Posted by Juan Non-Volokh:
In Defense of Academic Freedom (Properly Understood):
http://volokh.com/archives/archive_2005_05_15-2005_05_21.shtml#1116187351


   Professor Richard De George [1]explains what academic freedom is --
   and is not -- in today's Washington Post "Outlook" section. He also
   notes academic freedom faces threats from both without and within the
   academy.

   On proposals to create an "Academic Bill of Rights," De George has
   this to say:

     the controversy over the proposed "academic bill of rights," like
     the Summers case and many others, serves to highlight the dangers
     to academic freedom from within the university itself.

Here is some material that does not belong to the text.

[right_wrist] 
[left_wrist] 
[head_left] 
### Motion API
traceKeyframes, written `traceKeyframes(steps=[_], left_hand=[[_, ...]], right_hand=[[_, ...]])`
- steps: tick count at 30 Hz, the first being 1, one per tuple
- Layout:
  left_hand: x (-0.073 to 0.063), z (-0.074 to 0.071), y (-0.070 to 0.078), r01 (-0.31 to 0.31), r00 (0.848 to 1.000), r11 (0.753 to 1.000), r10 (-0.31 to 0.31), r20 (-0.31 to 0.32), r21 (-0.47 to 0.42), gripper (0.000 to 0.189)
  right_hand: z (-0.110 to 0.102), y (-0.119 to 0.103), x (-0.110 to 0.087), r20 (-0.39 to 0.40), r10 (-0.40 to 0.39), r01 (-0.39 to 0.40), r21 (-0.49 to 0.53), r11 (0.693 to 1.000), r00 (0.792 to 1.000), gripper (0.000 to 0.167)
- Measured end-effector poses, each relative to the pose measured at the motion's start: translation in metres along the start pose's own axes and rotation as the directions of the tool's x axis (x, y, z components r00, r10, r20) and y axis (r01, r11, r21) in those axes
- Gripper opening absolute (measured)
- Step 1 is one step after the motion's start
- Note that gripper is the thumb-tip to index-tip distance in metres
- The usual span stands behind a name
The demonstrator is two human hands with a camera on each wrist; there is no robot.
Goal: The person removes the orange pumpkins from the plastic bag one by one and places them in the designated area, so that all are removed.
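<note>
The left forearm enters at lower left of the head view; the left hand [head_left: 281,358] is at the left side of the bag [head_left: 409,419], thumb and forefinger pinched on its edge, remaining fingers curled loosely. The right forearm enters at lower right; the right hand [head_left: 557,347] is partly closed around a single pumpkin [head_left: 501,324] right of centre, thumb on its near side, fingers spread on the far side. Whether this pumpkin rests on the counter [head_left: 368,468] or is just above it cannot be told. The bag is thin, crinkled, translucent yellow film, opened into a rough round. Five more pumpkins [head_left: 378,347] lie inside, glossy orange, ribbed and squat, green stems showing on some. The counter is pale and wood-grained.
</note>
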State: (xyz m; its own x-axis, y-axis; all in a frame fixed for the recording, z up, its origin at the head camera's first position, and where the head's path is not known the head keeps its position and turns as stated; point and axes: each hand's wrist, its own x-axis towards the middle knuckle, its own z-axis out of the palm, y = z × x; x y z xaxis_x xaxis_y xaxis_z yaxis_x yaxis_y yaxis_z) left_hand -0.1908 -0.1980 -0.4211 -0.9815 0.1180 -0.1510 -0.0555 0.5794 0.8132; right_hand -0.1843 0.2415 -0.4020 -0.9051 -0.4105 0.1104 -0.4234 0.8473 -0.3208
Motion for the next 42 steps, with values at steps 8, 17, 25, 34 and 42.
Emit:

The bill of
     rights, which was conceived by conservative activist David Horowitz
     and his watchdog group Students for Academic Freedom, would require
     professors to present a greater diversity of views on unsettled
     issues. It is a reaction on the part of conservative students to
     what they feel is the dominance of liberal faculties at many
     universities, where the students say that claims made in the name
     of academic freedom implicitly permit professors to require that
     students hew to a certain political line in order to pass a course,
     or where potential faculty members have to hold a certain political
     ideology in order to be hired.

     Where either is done in the name of academic freedom, it is
     certainly an abuse of that concept. A science class is not the
     appropriate forum for a discussion of politics, for instance, and
     no course should provide a teacher with a captive audience for
     Bush-bashing or any other political indoctrination. On the other
     hand, students have no "right" not to hear views with which they
     disagree. Part of their education arguably consists in having some
     of their opinions challenged.

     On campuses that are primarily liberal, conservative faculty and
     students often feel pressure to keep quiet, not to write on or even
     raise certain subjects, and to stifle their dissenting opinions. On
     conservative campuses, liberals feel similar pressure. Such
     pressure is incompatible with the free flow of discussion and the
     free exchange of ideas that academic freedom requires and is
     supposed to promote. But no legislature should dictate what has to
     be taught in any course, even in the name of balance. The solution
     is to promote greater respect for the academic freedom of all, not
     to push legislation that would in fact undermine that freedom.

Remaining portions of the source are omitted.